> PROBLEM STATEMENT:
Return the lines below in which the string "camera" occurs.

> DATA SECTION:

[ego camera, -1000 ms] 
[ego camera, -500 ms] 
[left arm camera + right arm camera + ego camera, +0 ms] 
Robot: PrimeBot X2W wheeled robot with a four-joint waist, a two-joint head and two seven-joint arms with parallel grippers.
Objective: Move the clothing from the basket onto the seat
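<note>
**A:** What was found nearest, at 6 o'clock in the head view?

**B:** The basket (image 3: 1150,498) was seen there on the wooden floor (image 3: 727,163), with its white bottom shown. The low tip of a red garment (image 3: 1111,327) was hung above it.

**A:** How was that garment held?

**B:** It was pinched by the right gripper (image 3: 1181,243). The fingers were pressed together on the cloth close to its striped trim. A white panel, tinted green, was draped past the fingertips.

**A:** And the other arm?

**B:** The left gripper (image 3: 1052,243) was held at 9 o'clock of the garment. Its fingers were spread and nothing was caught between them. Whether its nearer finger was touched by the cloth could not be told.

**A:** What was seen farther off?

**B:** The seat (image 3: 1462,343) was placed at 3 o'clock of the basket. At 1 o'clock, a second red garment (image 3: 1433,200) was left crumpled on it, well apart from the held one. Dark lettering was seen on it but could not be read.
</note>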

> REPLY TO THE EXERCISE:
[ego camera, -1000 ms] 
[ego camera, -500 ms] 
[left arm camera + right arm camera + ego camera, +0 ms] 

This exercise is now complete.